ACTIVITY: Report, from the records below, every line where the word "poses" appears.

Dataset excerpts:
<<<<

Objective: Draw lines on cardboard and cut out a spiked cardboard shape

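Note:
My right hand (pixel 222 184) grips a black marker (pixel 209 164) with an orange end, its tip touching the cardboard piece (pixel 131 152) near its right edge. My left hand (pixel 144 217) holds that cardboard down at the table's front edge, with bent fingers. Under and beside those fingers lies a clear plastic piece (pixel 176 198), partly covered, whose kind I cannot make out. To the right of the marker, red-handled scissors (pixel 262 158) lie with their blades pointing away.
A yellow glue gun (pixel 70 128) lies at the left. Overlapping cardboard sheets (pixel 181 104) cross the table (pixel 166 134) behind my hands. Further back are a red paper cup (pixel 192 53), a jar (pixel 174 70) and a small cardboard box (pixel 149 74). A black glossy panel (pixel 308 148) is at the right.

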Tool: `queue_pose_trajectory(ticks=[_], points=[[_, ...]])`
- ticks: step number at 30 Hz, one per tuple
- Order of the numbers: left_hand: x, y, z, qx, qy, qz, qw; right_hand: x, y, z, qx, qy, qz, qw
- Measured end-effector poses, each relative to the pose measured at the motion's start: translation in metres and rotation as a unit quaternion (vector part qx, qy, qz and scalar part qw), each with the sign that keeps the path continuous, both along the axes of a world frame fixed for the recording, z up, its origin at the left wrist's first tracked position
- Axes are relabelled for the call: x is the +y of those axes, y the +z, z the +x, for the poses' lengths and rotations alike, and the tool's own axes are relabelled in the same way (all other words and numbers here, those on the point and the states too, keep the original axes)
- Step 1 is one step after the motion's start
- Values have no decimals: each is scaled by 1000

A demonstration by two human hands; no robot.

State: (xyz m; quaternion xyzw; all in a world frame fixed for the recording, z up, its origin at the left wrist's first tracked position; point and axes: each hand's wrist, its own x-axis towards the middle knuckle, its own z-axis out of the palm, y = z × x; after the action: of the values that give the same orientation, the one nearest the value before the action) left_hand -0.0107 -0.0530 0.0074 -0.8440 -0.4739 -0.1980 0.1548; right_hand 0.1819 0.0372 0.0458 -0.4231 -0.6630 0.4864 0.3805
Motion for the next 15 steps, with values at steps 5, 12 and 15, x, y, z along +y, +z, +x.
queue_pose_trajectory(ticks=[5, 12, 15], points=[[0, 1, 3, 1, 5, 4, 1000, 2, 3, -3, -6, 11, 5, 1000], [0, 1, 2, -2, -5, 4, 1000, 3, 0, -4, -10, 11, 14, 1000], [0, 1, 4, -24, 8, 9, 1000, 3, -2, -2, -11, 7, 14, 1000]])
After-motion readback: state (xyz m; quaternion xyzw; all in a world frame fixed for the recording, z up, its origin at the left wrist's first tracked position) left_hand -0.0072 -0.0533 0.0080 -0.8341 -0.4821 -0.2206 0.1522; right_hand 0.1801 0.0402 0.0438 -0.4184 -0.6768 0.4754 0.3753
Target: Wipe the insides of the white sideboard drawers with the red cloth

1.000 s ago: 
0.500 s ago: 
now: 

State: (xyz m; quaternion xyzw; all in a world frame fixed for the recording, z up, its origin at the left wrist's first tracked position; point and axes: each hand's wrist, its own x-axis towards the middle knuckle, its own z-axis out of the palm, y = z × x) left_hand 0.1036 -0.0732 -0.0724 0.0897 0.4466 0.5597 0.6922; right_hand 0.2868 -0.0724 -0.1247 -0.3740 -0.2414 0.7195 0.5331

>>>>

EXERCISE SOLUTION:
- Measured end-effector poses, each relative to the pose measured at the motion's start: translation in metres and rotation as a unit quaternion (vector part qx, qy, qz and scalar part qw), each with the sign that keeps the path continuous, both along the axes of a world frame fixed for the recording, z up, its origin at the left wrist's first tracked position
- Axes are relabelled for the call: x is the +y of those axes, y the +z, z the +x, for the poses' lengths and rotations alike, and the tool's own axes are relabelled in the same way (all other words and numbers here, those on the point and the states too, keep the original axes)

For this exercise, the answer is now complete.